Women Toiling in India’s Insufferable Heat Face Mounting Toll on Health

Photo credit: International Growth Centre (IGC)
New York Times, Nov. 16, 2025, online: https://www.nytimes.com/2025/11/16/world/asia/heat-stress-women-india.html (behind a paywall for non-subscribers)
Summary
India’s extreme summer heat, with temperatures routinely exceeding 105°F and lasting for months, is creating a severe health crisis for women workers in the informal economy. These women – vegetable vendors, waste collectors, garment stitchers, and farm laborers – face impossible choices between earning their daily wages and protecting their health. Many are experiencing chronic dehydration, urinary infections, exhaustion, and other heat-related illnesses that are significantly underreported. The impact extends beyond immediate health risks: women can lose more than half their income during the hottest months when they’re forced to reduce working hours or miss days due to illness, creating cascading financial hardships for their families.
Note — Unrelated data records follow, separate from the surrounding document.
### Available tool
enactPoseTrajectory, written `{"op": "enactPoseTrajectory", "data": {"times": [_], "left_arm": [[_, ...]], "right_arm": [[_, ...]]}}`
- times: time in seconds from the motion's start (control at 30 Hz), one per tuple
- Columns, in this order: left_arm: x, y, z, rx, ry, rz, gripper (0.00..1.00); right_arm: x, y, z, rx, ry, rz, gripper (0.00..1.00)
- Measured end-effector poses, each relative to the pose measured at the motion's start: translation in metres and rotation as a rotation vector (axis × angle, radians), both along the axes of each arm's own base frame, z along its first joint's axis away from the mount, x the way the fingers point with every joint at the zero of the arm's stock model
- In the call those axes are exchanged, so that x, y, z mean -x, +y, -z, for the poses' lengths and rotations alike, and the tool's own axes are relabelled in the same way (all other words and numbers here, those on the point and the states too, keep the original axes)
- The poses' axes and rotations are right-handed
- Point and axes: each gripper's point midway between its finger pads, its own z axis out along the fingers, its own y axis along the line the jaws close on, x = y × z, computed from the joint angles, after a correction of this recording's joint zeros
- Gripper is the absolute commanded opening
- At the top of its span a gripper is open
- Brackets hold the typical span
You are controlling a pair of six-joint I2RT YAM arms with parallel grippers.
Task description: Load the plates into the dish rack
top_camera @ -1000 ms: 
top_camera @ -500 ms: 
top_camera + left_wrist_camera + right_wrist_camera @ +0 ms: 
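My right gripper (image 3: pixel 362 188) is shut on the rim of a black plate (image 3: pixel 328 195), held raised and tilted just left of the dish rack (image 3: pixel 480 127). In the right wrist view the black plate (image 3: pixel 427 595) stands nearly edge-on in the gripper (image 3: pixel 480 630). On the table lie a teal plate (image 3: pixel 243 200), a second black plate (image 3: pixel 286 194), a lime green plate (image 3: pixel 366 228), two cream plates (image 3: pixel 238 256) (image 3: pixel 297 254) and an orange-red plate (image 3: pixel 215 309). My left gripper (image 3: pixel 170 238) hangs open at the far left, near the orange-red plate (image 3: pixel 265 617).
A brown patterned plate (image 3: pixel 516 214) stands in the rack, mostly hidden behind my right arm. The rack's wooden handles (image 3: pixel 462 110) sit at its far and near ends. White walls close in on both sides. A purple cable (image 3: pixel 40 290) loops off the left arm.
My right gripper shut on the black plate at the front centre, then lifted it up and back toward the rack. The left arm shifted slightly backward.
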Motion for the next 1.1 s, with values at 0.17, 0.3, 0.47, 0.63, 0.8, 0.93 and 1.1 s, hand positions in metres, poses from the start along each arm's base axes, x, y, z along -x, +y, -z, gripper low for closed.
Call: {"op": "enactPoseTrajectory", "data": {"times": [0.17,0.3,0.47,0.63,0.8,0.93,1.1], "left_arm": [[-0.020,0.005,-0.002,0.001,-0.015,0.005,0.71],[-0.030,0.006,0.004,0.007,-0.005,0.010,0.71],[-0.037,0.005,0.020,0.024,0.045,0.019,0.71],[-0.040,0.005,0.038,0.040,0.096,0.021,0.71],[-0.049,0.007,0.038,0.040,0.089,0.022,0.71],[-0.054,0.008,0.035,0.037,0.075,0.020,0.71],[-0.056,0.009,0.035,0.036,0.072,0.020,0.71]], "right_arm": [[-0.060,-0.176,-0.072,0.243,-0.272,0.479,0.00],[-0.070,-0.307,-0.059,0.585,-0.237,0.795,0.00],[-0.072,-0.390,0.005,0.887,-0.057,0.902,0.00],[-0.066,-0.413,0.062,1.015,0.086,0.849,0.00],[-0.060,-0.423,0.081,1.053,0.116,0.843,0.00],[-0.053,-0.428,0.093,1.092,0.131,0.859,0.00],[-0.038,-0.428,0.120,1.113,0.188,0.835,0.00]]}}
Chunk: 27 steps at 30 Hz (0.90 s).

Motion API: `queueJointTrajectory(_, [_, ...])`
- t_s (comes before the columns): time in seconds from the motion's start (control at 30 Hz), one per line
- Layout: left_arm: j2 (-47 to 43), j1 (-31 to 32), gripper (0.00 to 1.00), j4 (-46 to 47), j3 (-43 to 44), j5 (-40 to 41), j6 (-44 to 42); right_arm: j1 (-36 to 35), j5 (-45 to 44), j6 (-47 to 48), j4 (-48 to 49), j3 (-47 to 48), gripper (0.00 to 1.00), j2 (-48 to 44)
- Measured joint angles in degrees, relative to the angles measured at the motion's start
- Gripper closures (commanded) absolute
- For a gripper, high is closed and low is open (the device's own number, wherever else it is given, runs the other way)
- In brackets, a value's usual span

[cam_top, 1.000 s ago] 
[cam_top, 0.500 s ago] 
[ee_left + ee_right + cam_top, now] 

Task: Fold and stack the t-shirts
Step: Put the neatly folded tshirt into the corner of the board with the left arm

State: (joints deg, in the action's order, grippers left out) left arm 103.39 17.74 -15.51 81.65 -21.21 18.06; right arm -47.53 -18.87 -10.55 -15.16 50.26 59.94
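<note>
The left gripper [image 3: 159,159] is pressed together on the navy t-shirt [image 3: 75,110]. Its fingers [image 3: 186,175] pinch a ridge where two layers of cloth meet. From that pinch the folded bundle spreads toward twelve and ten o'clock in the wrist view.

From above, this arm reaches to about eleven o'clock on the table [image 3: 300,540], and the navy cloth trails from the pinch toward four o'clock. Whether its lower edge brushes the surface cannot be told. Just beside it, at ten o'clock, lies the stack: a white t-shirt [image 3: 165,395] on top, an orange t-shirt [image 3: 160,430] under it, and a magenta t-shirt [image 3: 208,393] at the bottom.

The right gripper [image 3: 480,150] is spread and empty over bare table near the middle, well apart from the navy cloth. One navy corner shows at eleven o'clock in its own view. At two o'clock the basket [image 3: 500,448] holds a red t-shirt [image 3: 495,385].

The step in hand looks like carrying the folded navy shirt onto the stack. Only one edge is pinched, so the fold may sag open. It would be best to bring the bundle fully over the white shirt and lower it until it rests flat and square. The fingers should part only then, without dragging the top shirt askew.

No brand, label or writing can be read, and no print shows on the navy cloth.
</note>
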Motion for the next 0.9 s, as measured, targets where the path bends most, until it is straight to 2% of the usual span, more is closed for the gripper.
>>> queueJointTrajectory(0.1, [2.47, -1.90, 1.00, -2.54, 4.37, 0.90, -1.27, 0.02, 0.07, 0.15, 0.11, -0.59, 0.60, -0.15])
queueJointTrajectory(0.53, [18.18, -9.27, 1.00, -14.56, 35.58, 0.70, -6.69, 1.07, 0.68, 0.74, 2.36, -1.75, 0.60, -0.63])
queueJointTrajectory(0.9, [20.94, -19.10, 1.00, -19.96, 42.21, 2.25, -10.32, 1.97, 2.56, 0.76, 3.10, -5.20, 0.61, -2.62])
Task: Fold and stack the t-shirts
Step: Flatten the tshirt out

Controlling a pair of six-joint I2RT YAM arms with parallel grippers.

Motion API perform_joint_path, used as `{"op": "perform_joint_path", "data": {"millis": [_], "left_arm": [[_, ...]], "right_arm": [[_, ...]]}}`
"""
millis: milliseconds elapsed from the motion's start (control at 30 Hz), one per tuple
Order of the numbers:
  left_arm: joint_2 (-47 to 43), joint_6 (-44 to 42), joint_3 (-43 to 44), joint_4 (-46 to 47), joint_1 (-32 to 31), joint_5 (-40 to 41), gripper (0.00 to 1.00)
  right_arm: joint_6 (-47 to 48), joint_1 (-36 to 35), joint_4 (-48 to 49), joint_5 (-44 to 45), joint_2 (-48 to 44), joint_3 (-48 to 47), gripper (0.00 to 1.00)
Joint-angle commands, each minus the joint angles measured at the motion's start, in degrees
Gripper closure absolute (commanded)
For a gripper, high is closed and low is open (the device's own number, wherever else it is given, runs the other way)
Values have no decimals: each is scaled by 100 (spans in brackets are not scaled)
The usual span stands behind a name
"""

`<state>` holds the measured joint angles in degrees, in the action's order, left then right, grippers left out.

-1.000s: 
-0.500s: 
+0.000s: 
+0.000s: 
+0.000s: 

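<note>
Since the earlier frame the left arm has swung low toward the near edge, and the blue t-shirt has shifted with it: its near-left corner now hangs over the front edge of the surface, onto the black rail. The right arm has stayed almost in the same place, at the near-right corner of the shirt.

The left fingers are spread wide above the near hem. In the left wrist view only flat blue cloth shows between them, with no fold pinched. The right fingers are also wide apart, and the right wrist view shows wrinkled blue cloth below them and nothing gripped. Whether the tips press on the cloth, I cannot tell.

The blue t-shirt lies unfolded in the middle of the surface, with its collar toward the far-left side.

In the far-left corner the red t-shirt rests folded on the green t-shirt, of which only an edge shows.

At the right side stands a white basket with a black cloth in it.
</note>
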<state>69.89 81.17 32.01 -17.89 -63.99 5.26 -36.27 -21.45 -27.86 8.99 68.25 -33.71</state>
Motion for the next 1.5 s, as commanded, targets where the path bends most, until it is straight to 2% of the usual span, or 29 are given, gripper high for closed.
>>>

Despite government awareness campaigns, public health experts warn that without comprehensive labor protections and adaptation strategies, hundreds of millions of women will continue to face deteriorating health and livelihoods as India’s summers grow hotter and longer.
“More than a billion Indians face heat waves every year. Hundreds of millions of them work in the informal sector, toiling outdoors or doing piecework in a stifling factory, and are especially at risk as intense bouts of scorching weather become more frequent and higher temperatures stick around for longer. Public health experts estimate that many more people die of heat-related causes in India than are reported by government agencies. While deaths can be recorded as heat-related when the causes are immediately identifiable, such as a heat stroke or a cardiac arrest on a very hot day, overworked doctors are not sufficiently trained to look for longer-term effects of heat stress.”